Strangely enough, I needn't have concerned myself on this account: at the very height of the palace uproar, Julian's presence was suddenly recollected, and a peremptory summons was issued to him for an audience with Constantius in little more than an hour. On horseback, I accompanied the litter-bearers out to the villa to retrieve him, and watched as he prepared himself with resignation, for he was still completely in the dark as to what was to become of him. I myself had overheard fragmented discussions of his fate over the past several days from among the courtiers and eunuchs, hints of argument and dissent, of urgings for him to be eliminated as a possible threat to the throne, countered by equally persuasive arguments that the Emperor was in need of delegating his duties, so as to focus more of his own attention on the Empire's crumbling eastern borders. None of this, however, did I recount to Julian – he had no doubt already heard it all before, through his previous dealings with the palace eunuchs.

The trip into the city was the first Julian had taken since his arrival many weeks before, and he peered out the curtains of the litter in astonishment at the numbers of people thronging the streets. The occasion might have equally been a market day, or a public execution at the gallows platform in the palace courtyard. In response to Julian's shouted questions directed at the bearers, he received only a stony silence.

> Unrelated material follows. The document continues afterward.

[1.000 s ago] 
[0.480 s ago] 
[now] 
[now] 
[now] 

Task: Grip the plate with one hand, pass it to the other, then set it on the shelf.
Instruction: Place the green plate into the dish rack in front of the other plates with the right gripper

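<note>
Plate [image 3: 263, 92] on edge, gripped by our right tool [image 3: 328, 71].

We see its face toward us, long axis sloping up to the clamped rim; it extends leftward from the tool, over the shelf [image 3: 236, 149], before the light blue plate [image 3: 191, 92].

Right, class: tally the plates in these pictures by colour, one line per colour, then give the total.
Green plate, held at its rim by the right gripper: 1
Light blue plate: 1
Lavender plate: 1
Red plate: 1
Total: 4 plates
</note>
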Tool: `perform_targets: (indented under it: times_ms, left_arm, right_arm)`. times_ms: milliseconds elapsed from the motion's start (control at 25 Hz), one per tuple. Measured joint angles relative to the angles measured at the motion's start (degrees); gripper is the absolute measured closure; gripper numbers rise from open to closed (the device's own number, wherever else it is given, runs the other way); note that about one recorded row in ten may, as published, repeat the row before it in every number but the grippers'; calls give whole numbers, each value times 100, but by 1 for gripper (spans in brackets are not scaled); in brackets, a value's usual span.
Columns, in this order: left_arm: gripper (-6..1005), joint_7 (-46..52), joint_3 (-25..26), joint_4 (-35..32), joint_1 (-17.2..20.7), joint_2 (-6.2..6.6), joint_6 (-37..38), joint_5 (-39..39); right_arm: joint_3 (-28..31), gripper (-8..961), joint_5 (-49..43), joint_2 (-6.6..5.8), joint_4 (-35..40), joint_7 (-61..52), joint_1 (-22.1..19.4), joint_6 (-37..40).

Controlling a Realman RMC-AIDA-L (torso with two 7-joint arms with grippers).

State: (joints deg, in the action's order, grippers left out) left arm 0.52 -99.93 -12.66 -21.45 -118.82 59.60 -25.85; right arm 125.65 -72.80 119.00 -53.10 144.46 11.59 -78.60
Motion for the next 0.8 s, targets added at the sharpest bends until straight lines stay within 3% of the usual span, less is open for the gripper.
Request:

Arriving at the back gates of the palace to avoid the crowds gathering ominously at the front, he was met by a silent, scowling group of eunuchs, who inspected him there on the street. Even from where I stood at the edges of the group, quietly observing the scene, I could sense his agitation and contempt as he looked about him, trying to peer through the crowd of smooth and haughty courtiers surrounding him. They led him into the palace, where he was hastily stripped and rebathed, his hair dressed and oiled in the dandified manner he had despised ever since his school days. He was given a fresh and exceedingly elegant tunic and toga to replace the clean though threadbare student's clothes that had served him well since his trip to Athens months earlier. All his questions, put both politely and rudely, in both Latin and Greek, were met with studied silence, as if the attendants had been expressly forbidden to speak with him or, more likely, disdained to do so even if permitted.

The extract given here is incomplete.